• _EXERCISE_
Scan the entries below. Return every line that includes "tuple".
|---|
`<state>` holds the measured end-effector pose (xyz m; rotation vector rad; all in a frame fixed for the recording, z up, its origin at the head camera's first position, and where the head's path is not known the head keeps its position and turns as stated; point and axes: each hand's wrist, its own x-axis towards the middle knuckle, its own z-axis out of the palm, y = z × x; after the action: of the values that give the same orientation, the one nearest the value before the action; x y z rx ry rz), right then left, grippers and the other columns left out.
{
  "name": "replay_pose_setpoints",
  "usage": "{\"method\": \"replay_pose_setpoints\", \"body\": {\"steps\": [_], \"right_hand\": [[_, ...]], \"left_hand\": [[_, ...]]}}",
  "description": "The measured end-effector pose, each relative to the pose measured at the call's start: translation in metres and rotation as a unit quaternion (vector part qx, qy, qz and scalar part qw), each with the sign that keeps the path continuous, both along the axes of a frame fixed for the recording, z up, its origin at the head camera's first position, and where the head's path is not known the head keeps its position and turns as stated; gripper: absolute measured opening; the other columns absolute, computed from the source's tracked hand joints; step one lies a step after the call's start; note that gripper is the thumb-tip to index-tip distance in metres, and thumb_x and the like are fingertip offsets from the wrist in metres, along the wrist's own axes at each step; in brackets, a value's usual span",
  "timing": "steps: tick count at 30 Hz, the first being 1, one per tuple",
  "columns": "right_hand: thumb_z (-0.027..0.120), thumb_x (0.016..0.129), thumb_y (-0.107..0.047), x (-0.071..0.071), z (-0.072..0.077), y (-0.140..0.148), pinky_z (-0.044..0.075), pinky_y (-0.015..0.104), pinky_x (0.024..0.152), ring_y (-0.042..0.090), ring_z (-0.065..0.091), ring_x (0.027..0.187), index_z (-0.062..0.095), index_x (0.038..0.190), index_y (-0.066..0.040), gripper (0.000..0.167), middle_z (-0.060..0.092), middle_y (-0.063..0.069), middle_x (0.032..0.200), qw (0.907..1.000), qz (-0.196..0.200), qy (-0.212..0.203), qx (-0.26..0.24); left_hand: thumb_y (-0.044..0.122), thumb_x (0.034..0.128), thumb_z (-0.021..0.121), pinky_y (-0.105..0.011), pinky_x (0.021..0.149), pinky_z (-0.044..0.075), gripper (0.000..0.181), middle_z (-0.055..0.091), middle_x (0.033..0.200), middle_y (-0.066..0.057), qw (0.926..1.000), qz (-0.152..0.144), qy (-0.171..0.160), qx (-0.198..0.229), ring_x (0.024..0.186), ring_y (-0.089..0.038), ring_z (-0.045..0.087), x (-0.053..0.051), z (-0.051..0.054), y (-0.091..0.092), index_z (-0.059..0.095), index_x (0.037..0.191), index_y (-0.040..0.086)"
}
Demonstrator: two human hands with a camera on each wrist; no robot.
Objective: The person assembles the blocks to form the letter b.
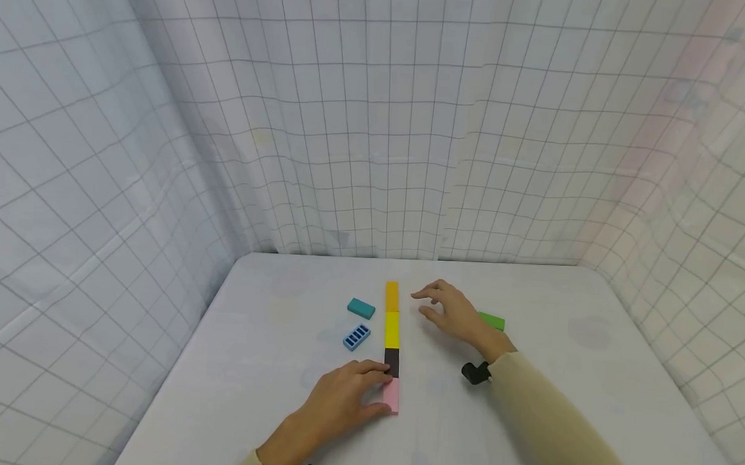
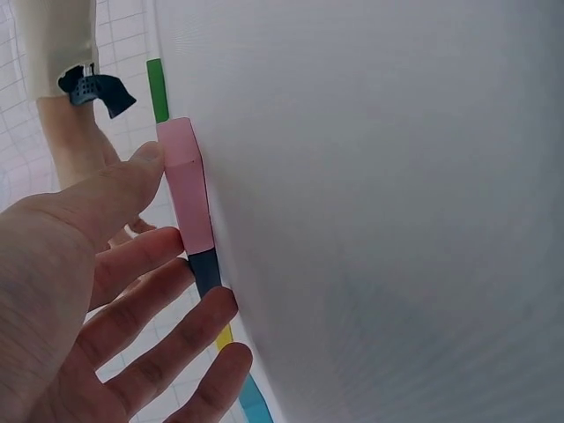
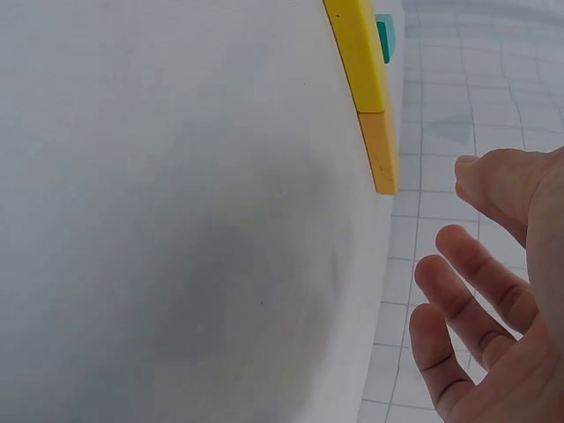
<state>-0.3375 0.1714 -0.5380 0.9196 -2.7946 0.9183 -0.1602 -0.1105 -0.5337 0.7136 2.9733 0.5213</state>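
From the head: with the loosely spread left hand [image 1: 343, 394], touching the pink block [image 1: 391, 398], followed in a straight line by the black block [image 1: 393, 357], yellow block [image 1: 392, 330] and orange block [image 1: 392, 297]; with the right hand [image 1: 453, 314], hovering near the orange block. From the left wrist: with thumb and parted fingers, lying along the pink block. From the right wrist: with fingers spread, sitting apart from the orange block.

L hand [image 2: 123, 310] w/ thumb at pink blk [image 2: 189, 194], dark blk [image 2: 205, 270] adjoining.

Pink block [image 1: 392, 394]; yellow block [image 1: 392, 330]; dark block [image 1: 393, 358], perhaps black; white curtain [image 1: 365, 121], grey-gridded.
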Motion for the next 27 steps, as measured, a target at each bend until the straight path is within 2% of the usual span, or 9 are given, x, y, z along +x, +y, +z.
{"method": "replay_pose_setpoints", "body": {"steps": [1, 2, 6, 10, 18, 27], "right_hand": [[0.077, 0.114, -0.017, 0.009, 0.009, 0.001, 0.066, 0.056, 0.107, 0.033, 0.073, 0.12, 0.079, 0.149, -0.014, 0.035, 0.072, 0.016, 0.145, 1.0, -0.002, 0.0, 0.0], [0.077, 0.114, -0.016, 0.012, 0.009, 0.004, 0.066, 0.056, 0.107, 0.033, 0.073, 0.12, 0.08, 0.149, -0.013, 0.035, 0.073, 0.016, 0.145, 1.0, -0.003, 0.001, 0.001], [0.078, 0.113, -0.017, 0.019, 0.006, 0.012, 0.066, 0.056, 0.106, 0.032, 0.073, 0.119, 0.08, 0.147, -0.012, 0.034, 0.073, 0.015, 0.143, 1.0, 0.003, -0.005, 0.005], [0.08, 0.113, -0.021, 0.022, 0.001, 0.008, 0.064, 0.057, 0.112, 0.03, 0.073, 0.123, 0.081, 0.147, -0.016, 0.035, 0.072, 0.012, 0.147, 0.9997, 0.01, -0.017, 0.015], [0.081, 0.112, -0.025, 0.029, 0.014, -0.028, 0.058, 0.057, 0.128, 0.035, 0.064, 0.145, 0.079, 0.15, -0.018, 0.038, 0.069, 0.011, 0.154, 0.9972, 0.051, -0.028, 0.047], [0.085, 0.11, -0.029, 0.024, 0.022, -0.07, 0.059, 0.055, 0.126, 0.033, 0.066, 0.143, 0.08, 0.148, -0.02, 0.039, 0.07, 0.009, 0.154, 0.9856, 0.137, 0.014, 0.098]], "left_hand": [[0.05, 0.0973, 0.096, -0.048, 0.117, 0.067, 0.058, 0.078, 0.155, 0.005, 1.0, 0.001, -0.001, 0.0, 0.139, -0.022, 0.075, 0.0, 0.0, 0.0, 0.081, 0.148, 0.024], [0.05, 0.0974, 0.096, -0.048, 0.117, 0.067, 0.058, 0.078, 0.155, 0.005, 1.0, 0.001, -0.001, 0.0, 0.139, -0.022, 0.075, 0.0, 0.0, 0.0, 0.081, 0.148, 0.024], [0.048, 0.0977, 0.096, -0.047, 0.117, 0.067, 0.058, 0.078, 0.155, 0.005, 1.0, 0.0, 0.0, 0.002, 0.139, -0.022, 0.075, 0.001, 0.0, 0.0, 0.081, 0.148, 0.024], [0.047, 0.098, 0.096, -0.047, 0.117, 0.067, 0.057, 0.078, 0.155, 0.005, 1.0, 0.0, -0.002, 0.004, 0.138, -0.022, 0.075, 0.001, 0.0, 0.0, 0.081, 0.148, 0.024], [0.045, 0.0986, 0.096, -0.047, 0.115, 0.068, 0.056, 0.078, 0.154, 0.004, 0.9999, -0.005, 0.008, 0.01, 0.136, -0.022, 0.076, 0.001, 0.0, 0.0, 0.081, 0.147, 0.023], [0.046, 0.1003, 0.094, -0.046, 0.113, 0.068, 0.055, 0.078, 0.155, 0.003, 0.9997, -0.011, 0.022, 0.006, 0.139, -0.022, 0.077, 0.003, -0.002, -0.001, 0.081, 0.147, 0.021]]}}
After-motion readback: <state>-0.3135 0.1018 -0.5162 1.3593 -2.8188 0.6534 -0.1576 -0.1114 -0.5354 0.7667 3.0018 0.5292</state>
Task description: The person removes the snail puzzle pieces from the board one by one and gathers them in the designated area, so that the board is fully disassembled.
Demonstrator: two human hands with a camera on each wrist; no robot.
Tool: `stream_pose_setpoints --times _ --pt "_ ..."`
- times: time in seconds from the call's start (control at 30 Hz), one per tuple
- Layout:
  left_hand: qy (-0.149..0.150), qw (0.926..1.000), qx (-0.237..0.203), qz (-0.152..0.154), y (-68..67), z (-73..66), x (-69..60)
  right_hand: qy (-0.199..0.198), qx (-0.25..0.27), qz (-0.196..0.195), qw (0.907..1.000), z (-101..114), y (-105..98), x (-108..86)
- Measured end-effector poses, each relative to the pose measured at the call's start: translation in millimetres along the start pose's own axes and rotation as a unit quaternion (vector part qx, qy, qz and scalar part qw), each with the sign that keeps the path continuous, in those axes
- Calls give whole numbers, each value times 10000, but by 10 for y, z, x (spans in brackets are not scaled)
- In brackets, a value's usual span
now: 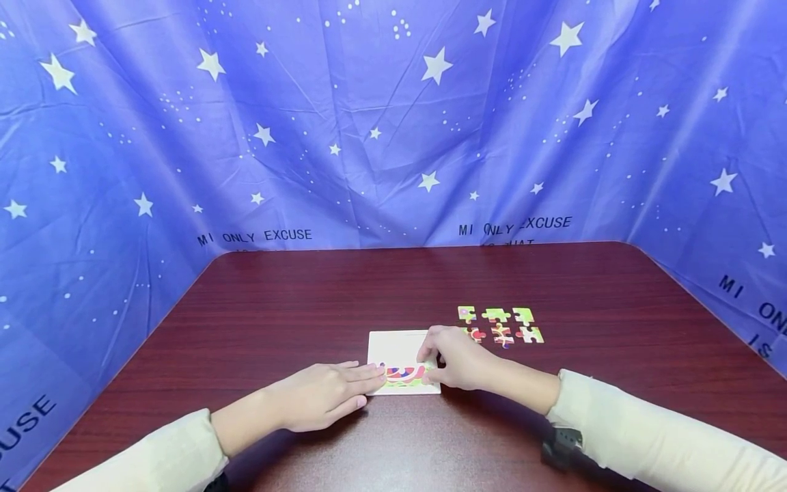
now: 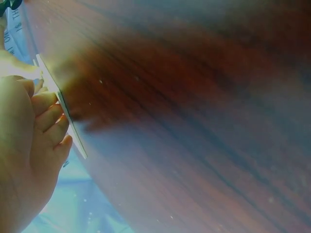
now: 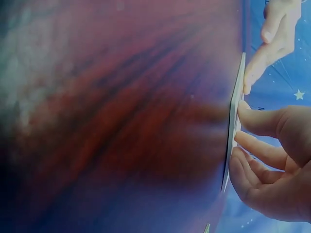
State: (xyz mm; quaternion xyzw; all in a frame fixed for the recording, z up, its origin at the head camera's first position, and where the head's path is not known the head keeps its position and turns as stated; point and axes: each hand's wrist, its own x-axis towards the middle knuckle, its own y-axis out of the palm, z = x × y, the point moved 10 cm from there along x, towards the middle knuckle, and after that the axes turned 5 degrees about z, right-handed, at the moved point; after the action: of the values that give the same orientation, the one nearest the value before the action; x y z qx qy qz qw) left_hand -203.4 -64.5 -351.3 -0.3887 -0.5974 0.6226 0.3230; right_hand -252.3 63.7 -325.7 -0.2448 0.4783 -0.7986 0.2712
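Observation:
A white puzzle board (image 1: 386,346) lies flat on the table, its near part filled with colourful joined jigsaw pieces (image 1: 402,374) in red, white, blue and green. Straight fingers of my left hand (image 1: 322,395) rest on the left side of those pieces. My right hand (image 1: 458,357) is at the board's right side, thumb and fingers curled about a puzzle piece that they mostly hide. In the right wrist view, the right hand's fingertips (image 3: 241,108) touch the top of the board, seen edge-on. The left wrist view shows the left hand (image 2: 46,126) lying along the board's edge.
Several loose jigsaw pieces (image 1: 496,316) lie in two rows right of the board and beyond it, partly behind the right hand. The dark red wooden table (image 1: 295,294) ends at a blue star-printed curtain (image 1: 344,137) at the back and sides.

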Motion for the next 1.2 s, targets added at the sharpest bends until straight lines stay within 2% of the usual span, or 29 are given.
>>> stream_pose_setpoints --times 0.13,0.33,0.63,0.73,0.97,1.2 --pt "23 10000 65 -34 -44 -18 30 53 6 6 10000 -4 13 11" --pt "42 9996 284 72 -90 -52 96 7 104 26 9999 -17 15 34" --pt "372 9978 545 -41 -49 -175 233 19 130 21 9999 -34 7 50" --pt "419 9980 470 -49 -27 -188 242 -8 173 70 9998 -29 23 58" --pt "342 9990 -200 216 66 -149 218 17 245 230 9994 -59 38 106" --pt "343 9987 -201 327 90 -121 235 269 426 322 9982 -120 32 143"
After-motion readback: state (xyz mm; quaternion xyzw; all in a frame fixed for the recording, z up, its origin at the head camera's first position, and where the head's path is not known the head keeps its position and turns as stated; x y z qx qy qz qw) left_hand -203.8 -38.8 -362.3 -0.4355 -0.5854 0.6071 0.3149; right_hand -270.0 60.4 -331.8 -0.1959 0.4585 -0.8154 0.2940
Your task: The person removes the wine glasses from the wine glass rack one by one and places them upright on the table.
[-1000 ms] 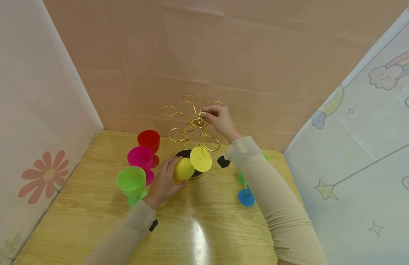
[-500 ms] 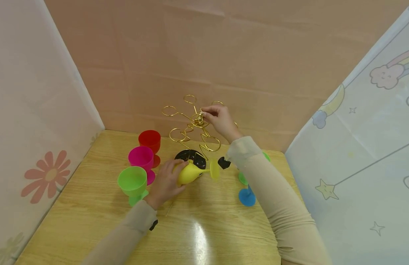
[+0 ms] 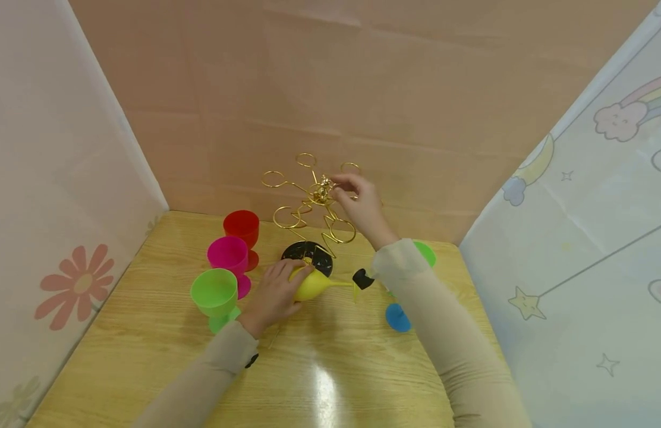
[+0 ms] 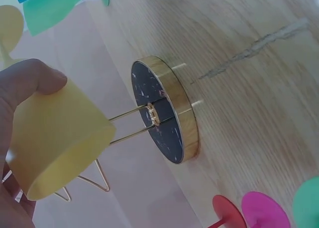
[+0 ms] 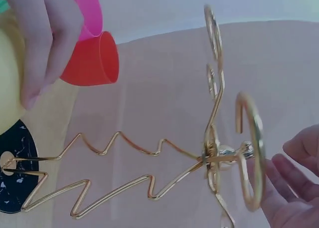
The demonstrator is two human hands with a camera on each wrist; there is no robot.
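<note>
My left hand (image 3: 271,297) grips a yellow goblet (image 3: 311,286) by its bowl, the stem pointing right, in front of a gold wire rack (image 3: 321,196). In the left wrist view the goblet (image 4: 60,133) is tilted, its mouth facing down, beside the rack's wires. The rack has several rings around a knob (image 5: 246,149) and stands on a round black base (image 3: 321,257) with a gold rim. My right hand (image 3: 361,205) is by that knob; in the right wrist view its fingers (image 5: 294,180) are loosely bent, with a slight gap from the knob.
Red (image 3: 242,229), magenta (image 3: 227,255) and light green (image 3: 214,294) goblets stand at the left of the wooden table (image 3: 287,386). To the right, another green goblet (image 3: 425,252) and a blue goblet (image 3: 397,318) are partly behind my right forearm. A peach backdrop (image 3: 416,107) rises behind the rack.
My left hand has turned the yellow goblet so its foot swings from facing me to pointing right. My right hand has let go of the knob and drawn slightly away.
</note>
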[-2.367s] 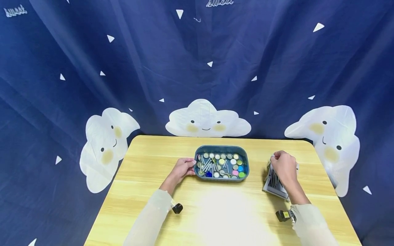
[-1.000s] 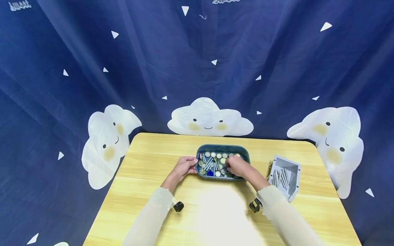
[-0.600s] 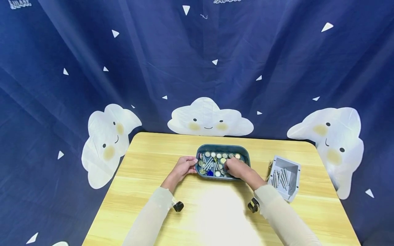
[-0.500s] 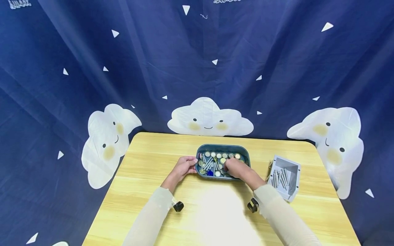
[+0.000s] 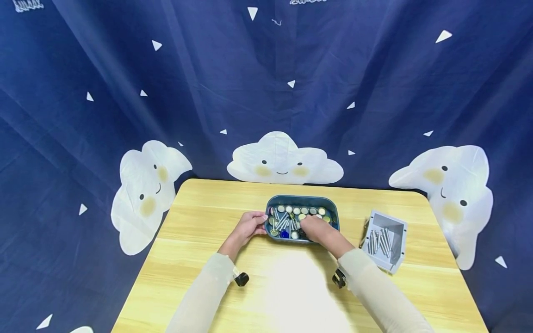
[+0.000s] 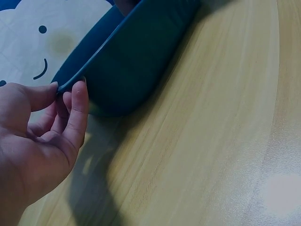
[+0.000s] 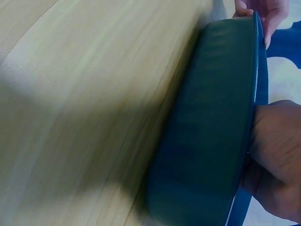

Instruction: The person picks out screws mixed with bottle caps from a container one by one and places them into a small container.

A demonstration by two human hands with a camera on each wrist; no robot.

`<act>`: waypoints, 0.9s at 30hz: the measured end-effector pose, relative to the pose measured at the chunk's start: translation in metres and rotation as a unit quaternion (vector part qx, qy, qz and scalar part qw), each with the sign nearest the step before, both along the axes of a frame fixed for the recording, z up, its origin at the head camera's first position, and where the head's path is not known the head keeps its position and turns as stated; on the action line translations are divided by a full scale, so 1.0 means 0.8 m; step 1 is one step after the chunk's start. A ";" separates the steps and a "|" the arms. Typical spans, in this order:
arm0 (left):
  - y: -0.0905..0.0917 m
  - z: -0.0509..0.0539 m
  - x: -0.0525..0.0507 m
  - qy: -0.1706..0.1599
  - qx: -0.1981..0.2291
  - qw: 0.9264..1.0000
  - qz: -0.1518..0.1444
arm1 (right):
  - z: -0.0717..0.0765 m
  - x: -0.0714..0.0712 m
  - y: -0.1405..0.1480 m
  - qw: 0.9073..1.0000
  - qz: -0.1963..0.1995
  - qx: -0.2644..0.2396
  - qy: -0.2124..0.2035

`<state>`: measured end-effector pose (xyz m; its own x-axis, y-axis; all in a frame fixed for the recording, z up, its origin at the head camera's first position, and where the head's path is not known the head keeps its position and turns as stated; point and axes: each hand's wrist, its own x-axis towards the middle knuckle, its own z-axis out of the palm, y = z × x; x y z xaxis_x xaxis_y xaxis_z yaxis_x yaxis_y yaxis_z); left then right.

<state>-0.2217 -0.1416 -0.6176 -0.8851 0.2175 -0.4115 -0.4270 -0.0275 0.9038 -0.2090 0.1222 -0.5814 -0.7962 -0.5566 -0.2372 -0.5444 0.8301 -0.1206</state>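
A dark blue-green box [image 5: 300,200] holds metal bolts [image 5: 281,223] and round caps [image 5: 296,210] of several colours. Its left end is held by my left hand [image 5: 247,226]; in the left wrist view the thumb and fingers of that hand [image 6: 47,125] pinch the rim of the box [image 6: 136,61]. My right hand [image 5: 319,231] reaches down into the right half of the box among the caps. From the right wrist, the back of this hand [image 7: 278,157] shows over the box wall [image 7: 207,122]; its fingertips are hidden inside, so whatever they touch is unseen.
To the right of the box stands a grey bin [image 5: 400,231] with several metal bolts [image 5: 380,241] lying in it. Both containers rest on a light wooden table [image 5: 208,203]. A dark blue curtain [image 5: 266,92] with clouds hangs behind the table.
My right hand has come from above the grey bin into the blue-green box, and lately shifted slightly left among the caps. The left hand keeps its hold on the rim.
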 end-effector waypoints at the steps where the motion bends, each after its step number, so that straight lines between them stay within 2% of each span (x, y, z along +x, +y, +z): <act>1: 0.000 0.000 0.000 0.000 0.001 1.000 0.000 | 0.000 0.000 0.000 1.000 0.001 0.002 0.000; 6: 0.001 -0.001 0.000 -0.003 0.001 1.000 0.001 | 0.003 0.000 0.000 1.000 -0.001 -0.002 0.001; 12: 0.001 0.000 0.000 0.000 0.004 1.000 -0.001 | 0.011 0.001 0.005 0.999 -0.030 -0.027 -0.017; 15: 0.001 0.000 0.000 0.003 0.003 1.000 -0.002 | 0.019 0.002 0.009 0.998 -0.046 -0.034 -0.022; 22: 0.000 -0.001 -0.001 0.004 -0.005 1.000 0.004 | 0.037 0.002 0.024 0.997 -0.046 -0.069 0.001; 27: 0.000 0.000 -0.001 0.001 -0.007 1.000 0.003 | 0.046 0.002 0.040 0.993 -0.078 -0.091 -0.024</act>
<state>-0.2225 -0.1412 -0.6177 -0.8875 0.2059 -0.4122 -0.4246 -0.0181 0.9052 -0.2070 0.1542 -0.5443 -0.8659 -0.4653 -0.1834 -0.4018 0.8655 -0.2990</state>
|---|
• _YOUR RESPONSE_
  "timing": "steps: tick count at 30 Hz, the first being 1, one per tuple",
- times: time in seconds from the call's start (control at 30 Hz), one per tuple

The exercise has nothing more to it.